In the former case, management designs controls in order to fulfill a fiduciary and regulatory obligation and win an attestation to the effectiveness of the controls from its external auditors. Internal audit departments, meanwhile, conduct their audits to actually root out fraud and error in high-risk transactional areas. "Our technology tool is powerful enough to kill the two birds with one stone," says Tourney. "But we control the program in internal audit so the parameters of the tests don't get changed without our knowledge."

All Together Now
Miklos Vasarhelyi, a Rutgers professor and co-author of the case study, says he became interested in the Talecris program because he wanted to see how a CCM program worked using prepackaged software tools. The school's Center for Continuous Auditing had previously written code tailored for continuous auditing and monitoring programs at specific companies it worked with, including Siemens Financial Services, HCA Corp., and MetLife.

But as Vasarhelyi observed the program in action, he also became very interested in what he saw as a high degree of end-user involvement in the software implementation. It's not surprising, he says, that an internal audit department would drive the use of tools to improve auditing and controls monitoring. But at Talecris, people from organizations across the company displayed an "impressive" level of ownership over the application. "I don't know if that was just Talecris, or whether any company might do that, but I want to study it further," the professor says.

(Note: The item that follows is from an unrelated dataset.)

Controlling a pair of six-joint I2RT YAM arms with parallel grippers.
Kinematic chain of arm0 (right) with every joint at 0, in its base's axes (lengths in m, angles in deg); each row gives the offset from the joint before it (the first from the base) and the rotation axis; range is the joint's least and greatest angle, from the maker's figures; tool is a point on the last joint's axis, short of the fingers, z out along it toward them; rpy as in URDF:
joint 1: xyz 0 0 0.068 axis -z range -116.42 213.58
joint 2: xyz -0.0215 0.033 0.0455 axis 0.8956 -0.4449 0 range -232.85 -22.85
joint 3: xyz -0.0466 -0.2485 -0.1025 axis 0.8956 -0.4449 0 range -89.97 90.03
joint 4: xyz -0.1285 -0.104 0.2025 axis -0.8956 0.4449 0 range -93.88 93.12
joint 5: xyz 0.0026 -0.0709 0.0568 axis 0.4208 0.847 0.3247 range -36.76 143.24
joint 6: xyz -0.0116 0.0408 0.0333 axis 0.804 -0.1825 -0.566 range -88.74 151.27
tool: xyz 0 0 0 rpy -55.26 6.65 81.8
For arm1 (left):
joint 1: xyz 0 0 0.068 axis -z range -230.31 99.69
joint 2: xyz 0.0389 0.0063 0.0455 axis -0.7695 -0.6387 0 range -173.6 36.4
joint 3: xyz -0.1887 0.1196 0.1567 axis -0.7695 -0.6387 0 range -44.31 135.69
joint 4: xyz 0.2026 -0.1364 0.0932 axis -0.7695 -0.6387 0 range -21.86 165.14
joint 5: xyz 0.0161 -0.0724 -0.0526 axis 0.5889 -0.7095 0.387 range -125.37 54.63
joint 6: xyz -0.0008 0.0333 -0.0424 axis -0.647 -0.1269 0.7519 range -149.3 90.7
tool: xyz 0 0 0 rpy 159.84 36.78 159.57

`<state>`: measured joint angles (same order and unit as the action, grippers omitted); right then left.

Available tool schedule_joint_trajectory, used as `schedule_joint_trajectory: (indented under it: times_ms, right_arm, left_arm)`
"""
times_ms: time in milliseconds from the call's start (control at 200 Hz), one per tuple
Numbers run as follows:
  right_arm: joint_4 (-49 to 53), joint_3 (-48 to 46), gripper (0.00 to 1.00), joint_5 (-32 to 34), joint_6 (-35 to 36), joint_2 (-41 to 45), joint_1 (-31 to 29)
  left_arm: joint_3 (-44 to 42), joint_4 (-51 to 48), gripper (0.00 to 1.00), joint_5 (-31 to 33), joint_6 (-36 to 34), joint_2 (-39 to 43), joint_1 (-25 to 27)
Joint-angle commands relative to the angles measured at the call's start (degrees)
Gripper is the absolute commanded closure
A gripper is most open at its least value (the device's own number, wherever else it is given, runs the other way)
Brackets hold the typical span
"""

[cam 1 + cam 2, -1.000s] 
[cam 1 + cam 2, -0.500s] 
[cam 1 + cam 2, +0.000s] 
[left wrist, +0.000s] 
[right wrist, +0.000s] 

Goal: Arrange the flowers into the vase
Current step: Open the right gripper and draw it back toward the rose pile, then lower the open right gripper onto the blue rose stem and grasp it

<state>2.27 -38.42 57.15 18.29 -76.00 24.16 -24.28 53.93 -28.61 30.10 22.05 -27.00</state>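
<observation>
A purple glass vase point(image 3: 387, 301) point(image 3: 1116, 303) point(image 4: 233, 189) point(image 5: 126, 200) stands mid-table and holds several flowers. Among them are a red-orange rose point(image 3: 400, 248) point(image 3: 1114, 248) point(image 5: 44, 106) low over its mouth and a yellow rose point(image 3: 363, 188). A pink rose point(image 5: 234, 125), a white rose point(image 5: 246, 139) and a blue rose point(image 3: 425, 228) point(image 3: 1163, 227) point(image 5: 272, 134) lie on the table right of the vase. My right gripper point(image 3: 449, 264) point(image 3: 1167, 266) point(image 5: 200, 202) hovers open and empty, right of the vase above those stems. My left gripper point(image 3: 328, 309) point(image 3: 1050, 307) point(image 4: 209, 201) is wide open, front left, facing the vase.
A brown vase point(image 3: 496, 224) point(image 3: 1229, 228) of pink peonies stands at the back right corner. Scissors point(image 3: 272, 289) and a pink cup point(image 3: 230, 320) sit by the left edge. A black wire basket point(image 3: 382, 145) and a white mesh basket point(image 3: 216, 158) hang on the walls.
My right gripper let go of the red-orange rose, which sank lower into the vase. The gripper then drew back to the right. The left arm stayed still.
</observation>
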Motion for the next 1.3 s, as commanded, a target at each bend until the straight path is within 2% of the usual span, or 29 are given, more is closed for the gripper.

Tourney says the results of the business units' close involvement in the program have been "a greater focus by management on controls, an increase in dialogue on controls, and internal audit being treated more as a business partner and less as a police force."

Both those and other benefits of the program are either purely qualitative or their impact on the bottom line cannot be quantified, according to both Tourney and Vasarhelyi. Those benefits include, for example, elimination of 88,000 inactive vendors from the company's vendor database, new limits on the use of procurement cards, and recording with purchase orders $12 million worth of purchases that previously had not been recorded as such.

"My difficulty in giving [bottom-line] numbers is that there were so many moving parts," says Tourney. "There were a lot of people, not just internal audit, working on a lot of projects concurrently." She also declines to say how much Talecris has spent on the software.

For his part, Vasarhelyi says that what can be expected to result from a continuous monitoring or auditing program is "basically a lot of quality improvement that will eventually make for better client service and give you more reliable numbers and fewer errors. But those things are very difficult to quantify, and I find it a bit flaky to try to do too much quantification."